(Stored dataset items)
--*--

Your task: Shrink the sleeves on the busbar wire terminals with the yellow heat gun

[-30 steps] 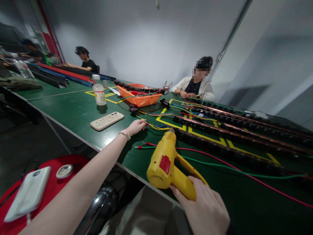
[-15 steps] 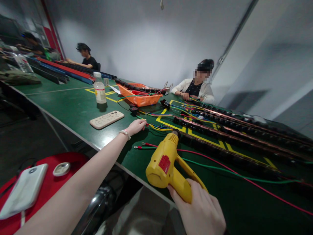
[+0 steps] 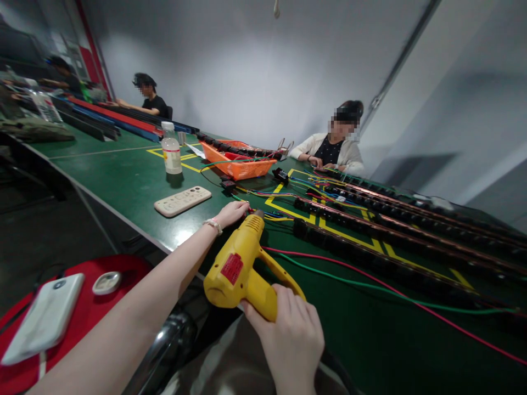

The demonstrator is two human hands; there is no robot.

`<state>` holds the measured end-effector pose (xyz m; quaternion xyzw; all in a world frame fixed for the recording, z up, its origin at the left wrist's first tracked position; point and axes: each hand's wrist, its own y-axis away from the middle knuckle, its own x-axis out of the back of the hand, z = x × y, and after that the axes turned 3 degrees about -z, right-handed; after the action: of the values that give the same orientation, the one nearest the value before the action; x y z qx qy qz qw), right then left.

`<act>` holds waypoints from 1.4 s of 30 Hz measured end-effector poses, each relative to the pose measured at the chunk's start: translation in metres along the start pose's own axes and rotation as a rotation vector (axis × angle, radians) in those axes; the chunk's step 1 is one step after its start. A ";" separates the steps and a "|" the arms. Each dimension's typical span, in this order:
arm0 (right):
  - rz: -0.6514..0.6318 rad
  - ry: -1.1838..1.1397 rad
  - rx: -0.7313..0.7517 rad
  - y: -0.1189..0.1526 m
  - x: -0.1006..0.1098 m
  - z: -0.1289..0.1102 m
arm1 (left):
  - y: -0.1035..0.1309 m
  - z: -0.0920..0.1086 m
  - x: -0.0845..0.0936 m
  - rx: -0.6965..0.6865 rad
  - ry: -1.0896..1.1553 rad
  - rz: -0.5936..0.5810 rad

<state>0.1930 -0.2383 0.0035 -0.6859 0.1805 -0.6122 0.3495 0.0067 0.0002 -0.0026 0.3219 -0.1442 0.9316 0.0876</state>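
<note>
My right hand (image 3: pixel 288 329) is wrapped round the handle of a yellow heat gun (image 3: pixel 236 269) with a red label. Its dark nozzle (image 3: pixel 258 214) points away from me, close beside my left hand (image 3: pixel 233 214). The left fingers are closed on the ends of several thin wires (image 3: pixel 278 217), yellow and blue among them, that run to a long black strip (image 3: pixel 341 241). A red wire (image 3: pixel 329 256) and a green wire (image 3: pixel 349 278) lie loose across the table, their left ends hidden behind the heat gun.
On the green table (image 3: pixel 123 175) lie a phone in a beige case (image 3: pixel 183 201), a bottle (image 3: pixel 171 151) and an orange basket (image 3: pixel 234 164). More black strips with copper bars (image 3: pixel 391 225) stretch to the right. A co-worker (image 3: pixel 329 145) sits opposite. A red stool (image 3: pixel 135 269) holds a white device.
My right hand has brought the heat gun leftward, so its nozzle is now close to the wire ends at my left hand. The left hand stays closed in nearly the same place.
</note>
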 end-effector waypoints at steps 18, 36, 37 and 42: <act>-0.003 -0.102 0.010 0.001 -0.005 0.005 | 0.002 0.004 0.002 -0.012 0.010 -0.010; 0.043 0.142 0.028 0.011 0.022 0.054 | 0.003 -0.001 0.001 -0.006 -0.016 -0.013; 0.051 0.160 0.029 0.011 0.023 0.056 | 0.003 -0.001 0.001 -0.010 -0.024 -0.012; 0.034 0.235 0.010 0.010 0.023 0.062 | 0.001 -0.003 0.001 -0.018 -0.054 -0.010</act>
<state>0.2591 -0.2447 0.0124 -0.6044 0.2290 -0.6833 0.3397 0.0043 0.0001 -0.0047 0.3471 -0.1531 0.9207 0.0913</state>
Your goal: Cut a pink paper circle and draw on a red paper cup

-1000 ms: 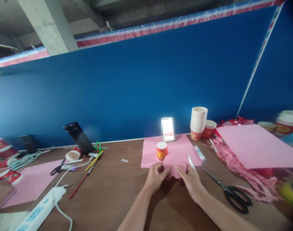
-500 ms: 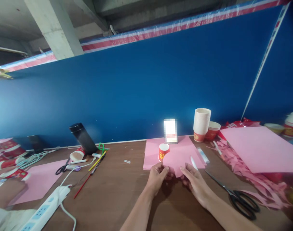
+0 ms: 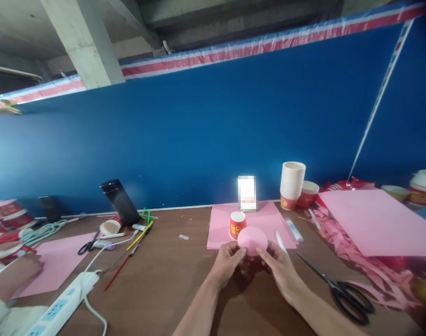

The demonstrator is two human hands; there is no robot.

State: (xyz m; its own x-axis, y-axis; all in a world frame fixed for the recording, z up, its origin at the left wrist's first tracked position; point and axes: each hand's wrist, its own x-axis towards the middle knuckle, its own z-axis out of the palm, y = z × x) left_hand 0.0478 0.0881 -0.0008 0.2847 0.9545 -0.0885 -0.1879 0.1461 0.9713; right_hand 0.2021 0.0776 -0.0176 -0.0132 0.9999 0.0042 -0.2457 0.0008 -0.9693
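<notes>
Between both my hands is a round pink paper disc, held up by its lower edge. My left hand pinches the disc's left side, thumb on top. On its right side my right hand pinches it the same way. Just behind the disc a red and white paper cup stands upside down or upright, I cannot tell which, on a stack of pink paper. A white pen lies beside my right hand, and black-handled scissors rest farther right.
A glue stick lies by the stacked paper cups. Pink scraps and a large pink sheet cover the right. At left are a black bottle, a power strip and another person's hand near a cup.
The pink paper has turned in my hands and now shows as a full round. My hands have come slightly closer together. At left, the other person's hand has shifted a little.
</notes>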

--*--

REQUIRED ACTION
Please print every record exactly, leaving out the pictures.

FINAL ANSWER
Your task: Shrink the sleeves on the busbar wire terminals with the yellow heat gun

[-30 steps] 
[-15 steps] 
[+0 steps] 

The demonstrator is two human hands; there is no robot.

`<state>` holds the measured end-effector pose (xyz m; quaternion xyzw; all in a world frame fixed for the recording, z up, its origin at the left wrist's first tracked position; point and axes: each hand's wrist, its own y-axis away from the middle knuckle, its own x-axis out of the back of the hand, z = x × y, and after that the axes turned 3 degrees about -z, right-handed; after the action: of the values that give the same orientation, the one nearest the value before the action; x y z qx qy qz qw), right then left.

`<act>` holds waypoints from 1.4 s of 30 Hz measured end-effector poses, each relative to the pose measured at the chunk's start: translation in metres along the start pose's own axes and rotation as a rotation vector (axis × angle, radians) in those axes; the chunk's step 1 is one step after its start. A ";" separates the steps and a "|" the arms. Each dimension's typical span, in this order:
arm0 (right):
  - rz: -0.6514..0.6318 rad
  - ry: -1.1838..1.1397 rad
  - rx: -0.7313..0.7517 rad
  - y: -0.1189..0.1526 m
  - x: -0.1006..0.1098 m
  - z: -0.1289..0.1102 m
arm1 (left):
  - y: -0.1035..0.1309 m
  - z: -0.0920..0.1086 m
  - x: -0.0845..0.0936 m
  - rx: -0.6965..0.6865 rad
  - ry: -1.0896..1.1553 rad
  - rz: -0.5936..0.5810 rad

<state>0.1930 -0.2383 0.0035 -0.6859 0.1805 -0.6122 0.3495 0.0067 0.0002 -0.0026 0.3219 -0.1442 0.9316 0.0876</state>
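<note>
My right hand (image 3: pixel 288 329) is wrapped round the handle of a yellow heat gun (image 3: pixel 236 269) with a red label. Its dark nozzle (image 3: pixel 258 214) points away from me, close beside my left hand (image 3: pixel 233 214). The left fingers are closed on the ends of several thin wires (image 3: pixel 278 217), yellow and blue among them, that run to a long black strip (image 3: pixel 341 241). A red wire (image 3: pixel 329 256) and a green wire (image 3: pixel 349 278) lie loose across the table, their left ends hidden behind the heat gun.
On the green table (image 3: pixel 123 175) lie a phone in a beige case (image 3: pixel 183 201), a bottle (image 3: pixel 171 151) and an orange basket (image 3: pixel 234 164). More black strips with copper bars (image 3: pixel 391 225) stretch to the right. A co-worker (image 3: pixel 329 145) sits opposite. A red stool (image 3: pixel 135 269) holds a white device.
My right hand has brought the heat gun leftward, so its nozzle is now close to the wire ends at my left hand. The left hand stays closed in nearly the same place.
</note>
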 end-effector waypoints at steps 18, 36, 37 and 42: <act>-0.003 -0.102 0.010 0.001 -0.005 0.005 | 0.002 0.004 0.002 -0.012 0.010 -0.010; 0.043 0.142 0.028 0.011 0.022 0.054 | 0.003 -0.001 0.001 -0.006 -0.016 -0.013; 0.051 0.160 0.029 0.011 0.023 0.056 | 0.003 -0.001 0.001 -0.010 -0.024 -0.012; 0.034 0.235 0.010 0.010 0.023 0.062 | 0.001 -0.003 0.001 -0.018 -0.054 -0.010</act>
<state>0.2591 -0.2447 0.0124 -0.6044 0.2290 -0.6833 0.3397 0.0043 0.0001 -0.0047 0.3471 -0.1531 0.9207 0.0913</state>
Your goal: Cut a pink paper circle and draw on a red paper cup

-1000 ms: 
-500 ms: 
+0 ms: 

The demonstrator is two human hands; there is no robot.

State: (xyz m; its own x-axis, y-axis; all in a world frame fixed for the recording, z up, its origin at the left wrist's first tracked position; point and axes: each hand's wrist, its own x-axis towards the middle knuckle, its own z-axis out of the palm, y = z × x) left_hand 0.0478 0.0881 -0.0008 0.2847 0.9545 -0.0885 -0.1879 0.1461 0.9713; right_hand 0.2021 0.0776 -0.0176 -0.0132 0.9999 0.0042 -0.2457 0.0008 -0.9693
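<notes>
Between both my hands is a round pink paper disc, held up by its lower edge. My left hand pinches the disc's left side, thumb on top. On its right side my right hand pinches it the same way. Just behind the disc a red and white paper cup stands upside down or upright, I cannot tell which, on a stack of pink paper. A white pen lies beside my right hand, and black-handled scissors rest farther right.
A glue stick lies by the stacked paper cups. Pink scraps and a large pink sheet cover the right. At left are a black bottle, a power strip and another person's hand near a cup.
The pink paper has turned in my hands and now shows as a full round. My hands have come slightly closer together. At left, the other person's hand has shifted a little.
</notes>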

There is no more to the exercise.